Kota Bima. Londa Post.Coom.- Saat ini usia SLB Kartikasari Kota Bima memasuki Usia ke-14 Tahun, komitmen kuat Kepala SLB Kartikasari akan menuju Kemandirian Peserta Didik.
Demikian disampaikan kepala Sekolah Luar Biasa (SLB) Kartikasari H.A.Haris,Spd kepada Media Londa Post saat pertemuan Exlusifnya dengan Pimred Londa Post di lembaganya Kelurahan Rontu Kota Bima 24 Pebruari 2026 Selasa Siang tadi.
Diusia Lembaga Pendidikannya yang tergolong mapan ini, SLB Kartikasari Kota Bima dengan jumlah 68 siswa dan 11 tenaga pendidik, terus berupaya melakukan transformasi untuk meningkatkan mutu pembelajaran di tingkat internal bahkan mulai melebarkan sayap ke berbagai macam kegiatan di luar sekolah.
H.A.Haris menjelaskan, saat ini puluhan siswanya tersebut memiliki karakteristik yang berbeda, " Kami pihak sekolah terutama para guru memiliki kewajiban memberikan dukungan dan pembelajaran yang sesuai dengan potensi anak-anak, dengan sistem pembelajaran yang disiapkan untuk menunjang tumbuh dan berkembangnya anak-anak berkebutuhan khusus (ABK) tersebut. " Ucap Haris.

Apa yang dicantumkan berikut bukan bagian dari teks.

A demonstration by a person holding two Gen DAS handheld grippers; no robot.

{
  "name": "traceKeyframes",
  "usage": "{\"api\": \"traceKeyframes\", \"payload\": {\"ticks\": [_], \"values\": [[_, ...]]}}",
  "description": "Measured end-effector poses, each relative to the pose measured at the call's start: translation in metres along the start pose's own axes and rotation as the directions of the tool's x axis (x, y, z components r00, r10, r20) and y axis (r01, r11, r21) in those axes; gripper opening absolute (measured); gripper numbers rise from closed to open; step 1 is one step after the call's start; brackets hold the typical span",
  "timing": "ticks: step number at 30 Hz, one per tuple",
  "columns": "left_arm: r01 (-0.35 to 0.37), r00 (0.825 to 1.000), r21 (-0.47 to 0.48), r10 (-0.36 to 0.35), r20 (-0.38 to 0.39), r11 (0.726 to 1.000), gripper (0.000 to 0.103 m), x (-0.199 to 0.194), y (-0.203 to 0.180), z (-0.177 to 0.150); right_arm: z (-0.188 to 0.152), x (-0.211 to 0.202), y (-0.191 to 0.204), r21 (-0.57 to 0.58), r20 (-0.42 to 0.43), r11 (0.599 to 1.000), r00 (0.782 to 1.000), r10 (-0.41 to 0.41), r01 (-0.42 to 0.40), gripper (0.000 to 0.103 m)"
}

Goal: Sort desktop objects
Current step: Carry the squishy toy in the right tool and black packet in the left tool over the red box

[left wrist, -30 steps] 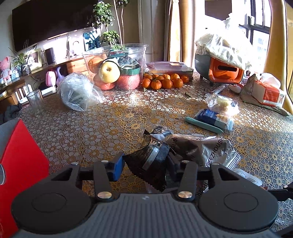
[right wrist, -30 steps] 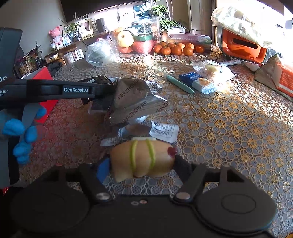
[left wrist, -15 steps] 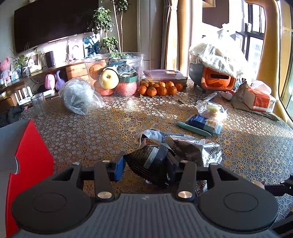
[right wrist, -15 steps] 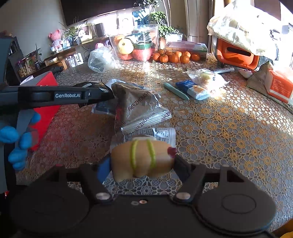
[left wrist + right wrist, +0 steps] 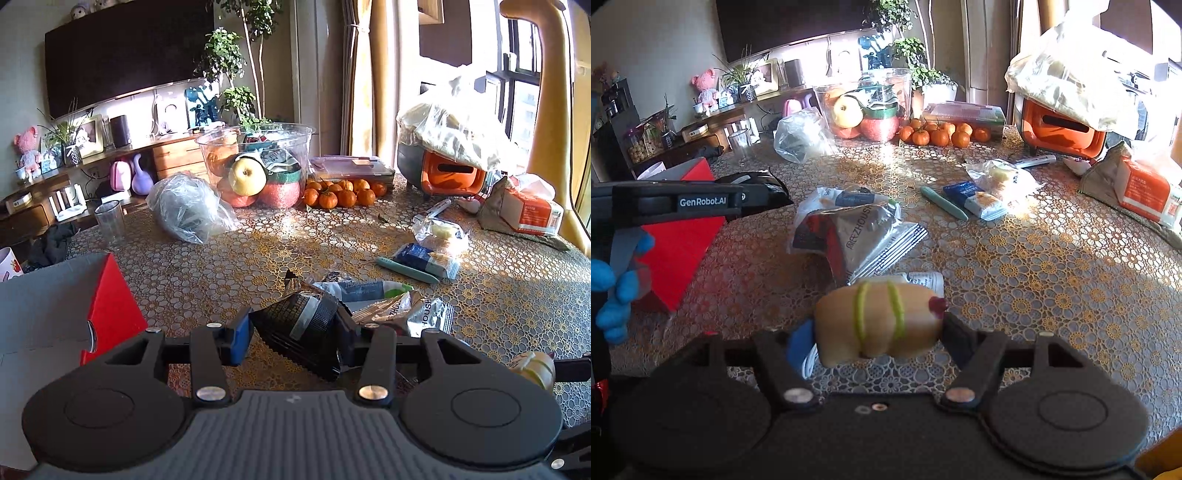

Menurut dia, sudah saatnya ia menargetkan kemandirian siswanya. " Targetnya kami akan mencoba untuk menggembangkan kiprah di luar sekolah, namun karena keterbatasan sarana prasarana kami belum bisa berpartisipasi. Akan tetapi, di usia yang sekarang kami akan terus berupaya untuk menyiapkan sarana dan prasarana juga memaksimalkan pendampingan dari guru pendidik yang ada disini,” ujarnya.
Dijelaskan, bahwa sejumlah prestasi juga sempat diraih dan ditorehkan oleh peserta didiknya, ia berharap kedepan akan ada lebih banyak lagi prestasi yang dicetak dari SLB Kartikasari.
Lebih lanjut, ia menekankan bahwa SLB Kartikasari berusaha memberikan keterampilan hidup kepada ABK sebagai bekal untuk mandiri di masa depan, dimana dititikberatkan pada keterampilan vokasional, yang berfokus pada pembekalan keterampilan agar dapat hidup mandiri di tengah masyarakat.
Sebagai Tenaga Pendidik ASN Profesional di daerah ini, ia sangat memahami marwah dan visi misi Lembaga Pendidikan SLB dalam meningkatkan semangat belajar anak berkebutuhan khusus (ABK) melalui revitalisasi fasilitas, penggunaan media pembelajaran menarik, dan pendekatan individual.
"Transformasi sarana prasarana yang kondusif, pembelajaran luar kelas, serta pelatihan keterampilan hidup (vokasional) membantu menciptakan suasana belajar menyenangkan, meningkatkan motivasi, dan mendorong kemandirian siswa adalah faktor utama yang mendorong kemajuan Lembaga SLB." Jelas Haris.
Ditanya ada endusan media terkait dugaan penyalahgunaan dana Bos dan Lpj Fiktif di Lembaganya, ia tidak terlalu menanggapinya." Itu hanya terkaan pihak atau oknum tanpa alasan mendasar, saya dan para guru secara profesional mengelola keuangan sekolah, sudah ada rambu juklak dan juknisnya dan dibawah pengawasan ketat Tim pengawas propinsi NTB."H.A.Haris. (Jev londa).